With disability, an undiagnosed disability, that is ripped from you. And it’s not ripped from you overnight but slowly… gradually… after you’ve all realised something is amiss, that that path will not be your path, that your child will plough their own… after you’ve held them still (held them down… walked away when you couldn’t bear it anymore) and put them through blood tests, lumber punctures, eye tests… when they have protested so much that you Will Not do Anymore… when genetics have thrown their hands up and said ‘We don’t know… We may never know…’ When that has sunk in… you have reached your no mans land.

You don’t fit anywhere.

All the support groups you have found are for individual symptoms but with no over-arching diagnosis, where can you go? It is a very lonely, very isolating place to be. You question yourself. Is it really as bad as everyone seems to think it could be? With no diagnosis perhaps my child will just catch up in time? Does everyone think I’m making this up?

And this is why SWAN UK is so important. Everyone needs a home, a tribe, and we are a tribe. A tribe of misfits if you like. Those shapes that just won’t be sorted.

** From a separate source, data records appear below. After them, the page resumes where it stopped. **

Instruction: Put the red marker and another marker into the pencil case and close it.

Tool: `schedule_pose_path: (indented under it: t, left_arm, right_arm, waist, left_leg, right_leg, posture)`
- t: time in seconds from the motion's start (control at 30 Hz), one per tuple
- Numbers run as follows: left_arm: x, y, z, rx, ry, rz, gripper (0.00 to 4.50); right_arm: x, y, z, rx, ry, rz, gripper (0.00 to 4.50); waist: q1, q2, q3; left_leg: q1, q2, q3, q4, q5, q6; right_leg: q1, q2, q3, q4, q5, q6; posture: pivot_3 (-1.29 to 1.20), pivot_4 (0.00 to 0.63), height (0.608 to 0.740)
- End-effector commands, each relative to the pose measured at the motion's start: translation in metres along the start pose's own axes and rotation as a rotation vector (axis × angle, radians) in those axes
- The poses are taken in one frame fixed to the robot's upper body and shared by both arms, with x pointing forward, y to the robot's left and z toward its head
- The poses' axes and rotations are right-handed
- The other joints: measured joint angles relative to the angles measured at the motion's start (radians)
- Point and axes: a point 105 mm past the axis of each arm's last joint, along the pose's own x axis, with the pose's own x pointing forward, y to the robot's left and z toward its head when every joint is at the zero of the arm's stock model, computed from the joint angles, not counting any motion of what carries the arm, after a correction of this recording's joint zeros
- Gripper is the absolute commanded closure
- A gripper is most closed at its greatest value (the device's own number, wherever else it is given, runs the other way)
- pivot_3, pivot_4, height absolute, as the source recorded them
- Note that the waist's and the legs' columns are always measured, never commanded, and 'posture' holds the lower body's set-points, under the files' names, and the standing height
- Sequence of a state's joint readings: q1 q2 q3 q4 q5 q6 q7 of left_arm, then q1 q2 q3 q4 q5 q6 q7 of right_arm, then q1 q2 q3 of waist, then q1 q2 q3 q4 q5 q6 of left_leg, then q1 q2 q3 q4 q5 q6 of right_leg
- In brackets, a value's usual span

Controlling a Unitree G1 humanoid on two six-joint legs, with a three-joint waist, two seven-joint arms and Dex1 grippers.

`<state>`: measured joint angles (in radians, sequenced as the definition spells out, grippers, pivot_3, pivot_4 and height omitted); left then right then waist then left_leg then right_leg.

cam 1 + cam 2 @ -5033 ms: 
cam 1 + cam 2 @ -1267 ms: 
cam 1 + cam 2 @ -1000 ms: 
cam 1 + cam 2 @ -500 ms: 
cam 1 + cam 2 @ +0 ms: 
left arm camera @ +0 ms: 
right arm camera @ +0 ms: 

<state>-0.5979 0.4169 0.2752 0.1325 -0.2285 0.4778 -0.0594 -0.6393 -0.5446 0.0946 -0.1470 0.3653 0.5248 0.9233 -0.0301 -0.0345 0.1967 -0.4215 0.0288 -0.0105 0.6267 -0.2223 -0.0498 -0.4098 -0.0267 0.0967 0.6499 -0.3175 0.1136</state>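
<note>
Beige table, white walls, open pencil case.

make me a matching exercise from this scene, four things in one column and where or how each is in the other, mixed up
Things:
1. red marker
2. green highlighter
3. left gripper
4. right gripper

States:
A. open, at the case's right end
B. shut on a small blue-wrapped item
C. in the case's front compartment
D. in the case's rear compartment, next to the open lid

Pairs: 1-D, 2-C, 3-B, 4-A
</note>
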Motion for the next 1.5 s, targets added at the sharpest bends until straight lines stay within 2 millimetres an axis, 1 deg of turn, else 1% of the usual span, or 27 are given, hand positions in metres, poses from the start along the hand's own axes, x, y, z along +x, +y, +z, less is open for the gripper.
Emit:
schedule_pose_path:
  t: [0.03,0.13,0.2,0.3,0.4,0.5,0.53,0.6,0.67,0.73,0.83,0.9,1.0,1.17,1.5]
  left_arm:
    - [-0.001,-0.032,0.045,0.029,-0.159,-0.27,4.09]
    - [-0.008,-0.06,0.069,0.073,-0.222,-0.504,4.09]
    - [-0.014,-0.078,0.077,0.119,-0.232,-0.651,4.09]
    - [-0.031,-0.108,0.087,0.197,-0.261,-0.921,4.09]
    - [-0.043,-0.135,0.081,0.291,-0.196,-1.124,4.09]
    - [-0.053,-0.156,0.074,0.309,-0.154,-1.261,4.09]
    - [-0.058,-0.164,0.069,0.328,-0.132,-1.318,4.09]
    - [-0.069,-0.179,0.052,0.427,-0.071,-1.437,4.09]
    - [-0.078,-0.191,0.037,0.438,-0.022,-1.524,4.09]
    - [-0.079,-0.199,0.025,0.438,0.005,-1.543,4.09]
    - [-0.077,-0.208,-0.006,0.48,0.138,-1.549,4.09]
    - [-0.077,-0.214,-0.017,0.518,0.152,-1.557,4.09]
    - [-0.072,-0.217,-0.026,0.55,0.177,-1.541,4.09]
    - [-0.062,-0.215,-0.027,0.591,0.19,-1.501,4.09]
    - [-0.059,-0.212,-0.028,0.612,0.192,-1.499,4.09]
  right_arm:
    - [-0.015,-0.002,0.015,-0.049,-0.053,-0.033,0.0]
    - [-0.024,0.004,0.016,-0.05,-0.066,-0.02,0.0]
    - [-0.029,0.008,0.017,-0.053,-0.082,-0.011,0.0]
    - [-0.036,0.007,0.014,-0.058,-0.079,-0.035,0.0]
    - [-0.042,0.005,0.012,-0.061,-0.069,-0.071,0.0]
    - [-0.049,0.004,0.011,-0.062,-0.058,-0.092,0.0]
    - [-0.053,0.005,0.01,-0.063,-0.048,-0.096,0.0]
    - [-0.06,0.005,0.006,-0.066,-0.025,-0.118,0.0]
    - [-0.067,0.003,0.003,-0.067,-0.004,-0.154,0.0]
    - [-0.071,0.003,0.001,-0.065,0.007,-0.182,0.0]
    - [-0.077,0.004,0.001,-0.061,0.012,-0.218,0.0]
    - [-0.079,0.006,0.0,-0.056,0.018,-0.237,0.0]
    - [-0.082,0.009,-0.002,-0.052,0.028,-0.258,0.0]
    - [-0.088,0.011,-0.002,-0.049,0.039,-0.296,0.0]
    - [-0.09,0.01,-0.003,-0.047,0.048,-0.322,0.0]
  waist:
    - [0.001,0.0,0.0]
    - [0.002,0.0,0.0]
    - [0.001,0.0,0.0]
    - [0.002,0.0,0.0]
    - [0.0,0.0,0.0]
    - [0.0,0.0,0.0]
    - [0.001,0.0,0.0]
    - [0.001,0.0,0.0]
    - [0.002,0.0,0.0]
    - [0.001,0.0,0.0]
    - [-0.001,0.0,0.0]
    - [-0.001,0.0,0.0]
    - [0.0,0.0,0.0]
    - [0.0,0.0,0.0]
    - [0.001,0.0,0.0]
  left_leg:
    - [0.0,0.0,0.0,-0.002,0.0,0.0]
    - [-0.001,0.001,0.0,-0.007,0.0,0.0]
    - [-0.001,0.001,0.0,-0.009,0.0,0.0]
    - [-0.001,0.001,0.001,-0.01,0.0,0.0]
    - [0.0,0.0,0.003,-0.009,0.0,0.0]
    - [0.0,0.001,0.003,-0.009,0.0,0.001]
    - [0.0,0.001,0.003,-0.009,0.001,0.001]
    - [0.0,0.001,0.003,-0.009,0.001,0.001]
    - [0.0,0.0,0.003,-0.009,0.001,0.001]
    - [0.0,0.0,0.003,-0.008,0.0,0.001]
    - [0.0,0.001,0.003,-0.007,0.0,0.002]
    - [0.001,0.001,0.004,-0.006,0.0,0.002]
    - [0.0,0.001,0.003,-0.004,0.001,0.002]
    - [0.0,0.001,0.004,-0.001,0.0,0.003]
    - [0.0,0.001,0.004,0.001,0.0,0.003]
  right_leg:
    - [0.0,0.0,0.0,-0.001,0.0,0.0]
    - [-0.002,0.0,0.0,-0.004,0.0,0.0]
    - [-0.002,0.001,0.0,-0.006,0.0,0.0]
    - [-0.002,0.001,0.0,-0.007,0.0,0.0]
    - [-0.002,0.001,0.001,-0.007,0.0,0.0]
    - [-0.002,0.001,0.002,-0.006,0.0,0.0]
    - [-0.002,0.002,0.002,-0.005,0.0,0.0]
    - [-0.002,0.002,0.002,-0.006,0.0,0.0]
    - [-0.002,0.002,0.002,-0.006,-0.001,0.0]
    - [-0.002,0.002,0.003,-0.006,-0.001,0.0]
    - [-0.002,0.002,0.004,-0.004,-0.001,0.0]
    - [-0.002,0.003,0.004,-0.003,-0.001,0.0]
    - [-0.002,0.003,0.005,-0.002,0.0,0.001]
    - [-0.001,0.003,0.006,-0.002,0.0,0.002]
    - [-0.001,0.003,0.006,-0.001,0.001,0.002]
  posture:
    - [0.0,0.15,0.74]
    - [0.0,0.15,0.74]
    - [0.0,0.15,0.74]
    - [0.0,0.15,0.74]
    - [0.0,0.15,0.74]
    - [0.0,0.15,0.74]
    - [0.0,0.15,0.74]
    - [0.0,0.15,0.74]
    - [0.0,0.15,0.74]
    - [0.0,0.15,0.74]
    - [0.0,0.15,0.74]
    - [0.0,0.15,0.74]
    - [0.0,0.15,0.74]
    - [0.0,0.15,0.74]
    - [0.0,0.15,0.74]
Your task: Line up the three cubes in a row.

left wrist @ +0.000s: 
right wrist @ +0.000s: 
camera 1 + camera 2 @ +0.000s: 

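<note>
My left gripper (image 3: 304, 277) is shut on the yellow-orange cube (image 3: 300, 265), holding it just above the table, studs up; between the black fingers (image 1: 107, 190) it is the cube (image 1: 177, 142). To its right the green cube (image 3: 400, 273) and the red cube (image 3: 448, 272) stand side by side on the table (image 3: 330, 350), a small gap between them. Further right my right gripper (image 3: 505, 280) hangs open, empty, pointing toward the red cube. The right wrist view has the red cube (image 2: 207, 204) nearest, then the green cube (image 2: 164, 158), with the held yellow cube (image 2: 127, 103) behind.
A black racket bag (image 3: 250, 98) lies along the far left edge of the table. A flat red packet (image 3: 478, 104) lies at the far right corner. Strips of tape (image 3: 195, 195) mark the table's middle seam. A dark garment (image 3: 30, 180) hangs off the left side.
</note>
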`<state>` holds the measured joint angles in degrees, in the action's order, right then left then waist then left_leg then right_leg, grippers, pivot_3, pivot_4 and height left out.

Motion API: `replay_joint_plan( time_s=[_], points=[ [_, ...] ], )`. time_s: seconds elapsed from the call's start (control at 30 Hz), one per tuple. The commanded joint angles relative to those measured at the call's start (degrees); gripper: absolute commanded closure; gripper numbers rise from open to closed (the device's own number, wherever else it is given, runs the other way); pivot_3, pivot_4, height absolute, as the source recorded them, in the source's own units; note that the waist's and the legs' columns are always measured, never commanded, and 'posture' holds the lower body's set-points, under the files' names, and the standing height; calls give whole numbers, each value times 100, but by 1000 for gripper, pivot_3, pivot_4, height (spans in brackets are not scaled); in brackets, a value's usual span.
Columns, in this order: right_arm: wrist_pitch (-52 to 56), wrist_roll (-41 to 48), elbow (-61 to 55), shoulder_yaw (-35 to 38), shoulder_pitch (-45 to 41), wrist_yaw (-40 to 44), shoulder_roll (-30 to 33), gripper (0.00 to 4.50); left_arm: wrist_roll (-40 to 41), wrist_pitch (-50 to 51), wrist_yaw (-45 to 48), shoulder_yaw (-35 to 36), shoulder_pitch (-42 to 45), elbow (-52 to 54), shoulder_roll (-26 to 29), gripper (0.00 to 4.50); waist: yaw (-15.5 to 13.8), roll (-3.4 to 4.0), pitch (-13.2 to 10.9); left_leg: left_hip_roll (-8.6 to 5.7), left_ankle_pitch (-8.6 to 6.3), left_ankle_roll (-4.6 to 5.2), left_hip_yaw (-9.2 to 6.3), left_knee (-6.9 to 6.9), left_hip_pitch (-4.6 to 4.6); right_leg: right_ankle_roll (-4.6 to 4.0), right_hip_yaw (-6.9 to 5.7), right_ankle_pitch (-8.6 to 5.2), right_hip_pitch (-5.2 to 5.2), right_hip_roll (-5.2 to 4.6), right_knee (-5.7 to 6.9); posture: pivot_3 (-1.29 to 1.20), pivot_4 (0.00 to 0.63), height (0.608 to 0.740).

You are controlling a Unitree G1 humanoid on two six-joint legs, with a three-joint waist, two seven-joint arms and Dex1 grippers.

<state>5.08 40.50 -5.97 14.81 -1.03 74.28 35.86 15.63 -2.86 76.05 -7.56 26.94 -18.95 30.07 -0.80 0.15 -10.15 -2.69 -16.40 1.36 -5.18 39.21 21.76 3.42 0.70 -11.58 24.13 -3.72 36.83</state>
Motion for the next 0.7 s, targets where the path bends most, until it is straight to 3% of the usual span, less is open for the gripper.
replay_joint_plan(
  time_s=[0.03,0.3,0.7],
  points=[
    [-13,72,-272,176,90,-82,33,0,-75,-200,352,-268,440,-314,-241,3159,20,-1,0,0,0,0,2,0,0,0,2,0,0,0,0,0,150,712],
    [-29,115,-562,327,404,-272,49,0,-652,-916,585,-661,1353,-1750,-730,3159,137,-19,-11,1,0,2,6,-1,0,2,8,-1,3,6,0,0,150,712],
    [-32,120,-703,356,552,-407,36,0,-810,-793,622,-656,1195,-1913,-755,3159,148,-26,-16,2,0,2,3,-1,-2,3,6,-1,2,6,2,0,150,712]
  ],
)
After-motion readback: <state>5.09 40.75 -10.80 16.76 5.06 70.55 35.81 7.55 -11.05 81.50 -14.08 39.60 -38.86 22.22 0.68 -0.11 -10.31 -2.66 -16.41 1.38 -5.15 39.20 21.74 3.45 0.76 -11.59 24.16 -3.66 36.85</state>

No child is alike but our issues, challenges, as parents are the same. We all understand the vagaries of no diagnosis. How this can affect coordination and provision of care, how it’s hard to plan for any further children without one as noone can give you odds and how life is… uncertain.

Alex, having been given a tentative diagnosis of Noonan’s Syndrome has pretty much had that withdrawn. Whilst his DNA glitch matches that of Noonan’s nothing else seems to. He is tall for his age… he is more severely physically and cognitively affected than other children with Noonan’s and, critically (though wonderfully) has no heart defects, which is a sure sign. Our consultant took one look at him and said, to all intents and purposes, that he would never have diagnosed Noonan’s. And then… DDD came back to genetics and said – and again I paraphrase – Do you think it’s Noonan’s? because we’ve found something else that might be useful, though we’re not sure what it is yet.

And back they disappeared down their scientific rabbit hole.

This was back in December. And so there we were, riding the crest of the scientific wave… dropped back into uncertainty again. Recalibrating life… again.

I have no religious leanings but, truly, every day with Alex is a blessing.

Because he is a beautiful, funny, cheeky little boy who I love with all the ferocity of a newborn.

Because we don’t know what’s coming. We may never know what’s coming. And that weighs on you.

We don’t know how he will grow and develop. We have no prognosis. I panic at every alteration in his behaviour. My heart fell when he stopped being able to bite his toast recently, I feared he was somehow regressing… a day later, his tooth dropped out. No other parent – apart from one in my situation – would have felt that. It’s not normal, I know that, but that is our reality. And ours is just one story.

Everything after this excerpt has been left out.